If anyone is interested - and I guess that most are not, either being non-religious in any way, or being an ardent "one wayer" convinced of their infallibility - then I would simply seek to explain.
There is Jesusainity and there is Christianity.
Relevant here is a form of debate, argumentation, discussion, more prevalent in the East than the West i.e. argument by relegation. Here opposing positions are treated not by refuting them, but by accepting them as true, but only true as a part of the full picture. Logically, it broadens the scope of discussion. Even if I am persuaded that another’s view is incorrect in some respect, it is nevertheless a real point of view and my theory of reality must be able to account for its existence. In effect the discussion involves not refuting the position of another but will be competing over which position can relegate which. And so, which is relegated? Jesusainity or Christianity?
Christianity simply says that the words (found in the most "spiritual" of the Gospels, St John) "I am the way the truth and the life. No one comes to the Father but by me" are the words of the Eternal Logos - as spoken of in the prelude to St John's Gospel.
Again, the "no other name" verse should be seen in the context of its historical proclamation, this in line with the Catholic Church's understanding of how we should approach and understand inspired scripture:-
To search out the intention of the sacred writers, attention should be given, among other things, to "literary forms." For truth is set forth and expressed differently in texts which are variously historical, prophetic, poetic, or of other forms of discourse. The interpreter must investigate what meaning the sacred writer intended to express and actually expressed in particular circumstances by using contemporary literary forms in accordance with the situation of his own time and culture. For the correct understanding of what the sacred author wanted to assert, due attention must be paid to the customary and characteristic styles of feeling, speaking and narrating which prevailed at the time of the sacred writer, and to the patterns men normally employed at that period in their everyday dealings with one another. (Dei Verbum, III, 12, 2)
(Again, in this instance, as is said, "what is in a name"? "Jesus" is simply an anglicised form of the original Hebrew name)

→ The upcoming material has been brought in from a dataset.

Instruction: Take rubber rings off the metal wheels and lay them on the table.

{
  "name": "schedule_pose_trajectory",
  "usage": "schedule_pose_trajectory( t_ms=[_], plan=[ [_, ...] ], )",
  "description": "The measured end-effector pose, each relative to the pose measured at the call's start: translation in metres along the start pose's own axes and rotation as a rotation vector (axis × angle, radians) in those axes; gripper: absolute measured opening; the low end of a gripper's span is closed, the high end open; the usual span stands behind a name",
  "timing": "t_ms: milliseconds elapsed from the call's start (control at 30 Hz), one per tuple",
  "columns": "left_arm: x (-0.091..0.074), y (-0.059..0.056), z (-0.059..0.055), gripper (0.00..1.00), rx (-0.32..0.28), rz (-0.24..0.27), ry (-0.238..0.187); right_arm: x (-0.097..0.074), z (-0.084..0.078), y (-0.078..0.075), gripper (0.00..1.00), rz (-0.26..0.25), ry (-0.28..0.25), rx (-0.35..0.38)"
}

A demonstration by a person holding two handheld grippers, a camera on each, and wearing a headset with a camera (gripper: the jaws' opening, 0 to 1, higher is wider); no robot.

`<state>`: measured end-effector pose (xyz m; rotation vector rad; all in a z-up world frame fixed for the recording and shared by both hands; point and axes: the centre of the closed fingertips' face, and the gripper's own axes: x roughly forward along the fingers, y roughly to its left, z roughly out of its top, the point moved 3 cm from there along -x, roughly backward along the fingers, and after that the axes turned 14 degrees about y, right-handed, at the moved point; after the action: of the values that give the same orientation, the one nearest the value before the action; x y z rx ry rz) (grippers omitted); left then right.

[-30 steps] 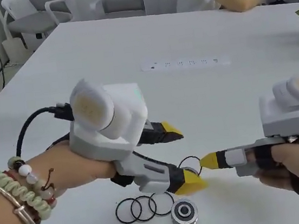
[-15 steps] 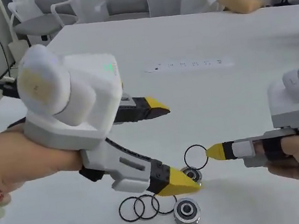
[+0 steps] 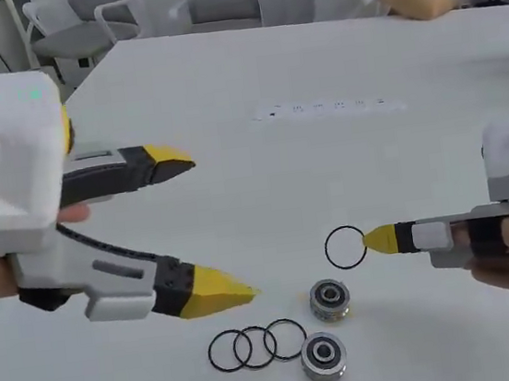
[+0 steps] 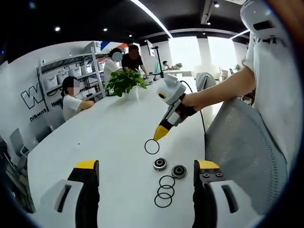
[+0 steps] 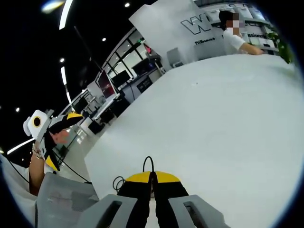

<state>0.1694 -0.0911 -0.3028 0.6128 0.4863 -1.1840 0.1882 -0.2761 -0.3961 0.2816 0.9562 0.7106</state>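
Rubber ring [image 3: 344, 247] pinched by its edge in right gripper [image 3: 370, 242], jaws closed tight, at 1 o'clock of far metal wheel [image 3: 329, 299], near metal wheel [image 3: 323, 357] at its 6 o'clock, three loose rings [image 3: 257, 345] overlapping on table [image 3: 259, 153] at 9 o'clock of near metal wheel, left gripper [image 3: 222, 229] spread wide, empty

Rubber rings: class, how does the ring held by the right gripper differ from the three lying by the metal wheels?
The held ring is pinched at its edge by the right gripper; the three loose rings touch no gripper. The held ring is alone; the three loose rings lie flat on the table, overlapping in a row. All are thin black circles, seemingly alike in size.
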Motion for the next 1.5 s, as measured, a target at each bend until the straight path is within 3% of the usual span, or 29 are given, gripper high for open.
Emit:
schedule_pose_trajectory(
  t_ms=[267,700,1033,1267,1500],
  plan=[
    [-0.015,-0.001,-0.023,0.81,-0.059,0.026,0.010,-0.005,0.004,0.003,0.00,0.008,-0.027,0.006],
    [-0.027,-0.007,-0.047,0.84,-0.140,0.056,0.005,-0.010,0.009,0.010,0.00,0.016,-0.049,-0.006],
    [-0.019,-0.021,-0.062,0.84,-0.193,0.049,0.018,-0.015,0.016,0.019,0.00,0.037,-0.078,-0.021],
    [-0.009,-0.036,-0.074,0.84,-0.220,0.015,0.044,-0.017,0.019,0.026,0.00,0.055,-0.093,-0.027],
    [-0.006,-0.041,-0.079,0.84,-0.248,0.008,0.045,-0.016,0.022,0.036,0.00,0.081,-0.103,-0.039]
  ],
)
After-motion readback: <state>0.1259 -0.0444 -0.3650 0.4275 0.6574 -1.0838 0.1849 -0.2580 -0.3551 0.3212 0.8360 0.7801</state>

Accepting all this, what do we have? Christianity expands beyond the theology of the Protestant Reform Tradition, which is time-conditioned, insular and in fact shut off from the whole world of our various Faith Traditions, enclosed within itself, the "only truth". Expands instead to embrace all movements of the Spirit (that "blows where it will") - which explains just why the fruits of the spirit.....
The fruit of the Spirit is love, joy, peace, patience, kindness, goodness, faith, gentleness, and self-control. Against such things there is no law.
.....can be seen throughout history, in various individuals, of all Faiths, and sometimes of none. The Lord knows his own, as is said!
Thomas Merton once said that we should never presume that Christ is in our own heart if we cannot also see Him and find Him in the hearts of others most remote from ourselves. I think this is true.
I guess I am quite "remote" to some here (especially to one who has blocked me......😀) being a non-theistic Buddhist of the Pure Land path. But we say:-
My eyes being hindered by blind passions,
I cannot perceive the light that grasps me;
Yet the great compassion, without tiring,
Illumines me always
(Shinran, from "Hymns of the Pure Land Masters", verse 95)
Which corresponds with the words of Julian of Norwich of the theistic Christian tradition:-
If there be anywhere on earth a lover of God who is always kept safe, I know nothing of it, for it was not shown to me. But this was shown: that in falling and rising again we are always kept in that same precious love.
I appreciate that there will be some who will continue to believe and insist that the God they worship turns His face away from those who - in their own time worn phrase - have not "accepted Jesus as their own personal Savior". Yet all I am saying here is that in Christianity, just how Christ is "accepted" can take infinite forms according to the almost infinite number of individual human beings.
The spirit blows where it will.
That is all. Make of it what you will.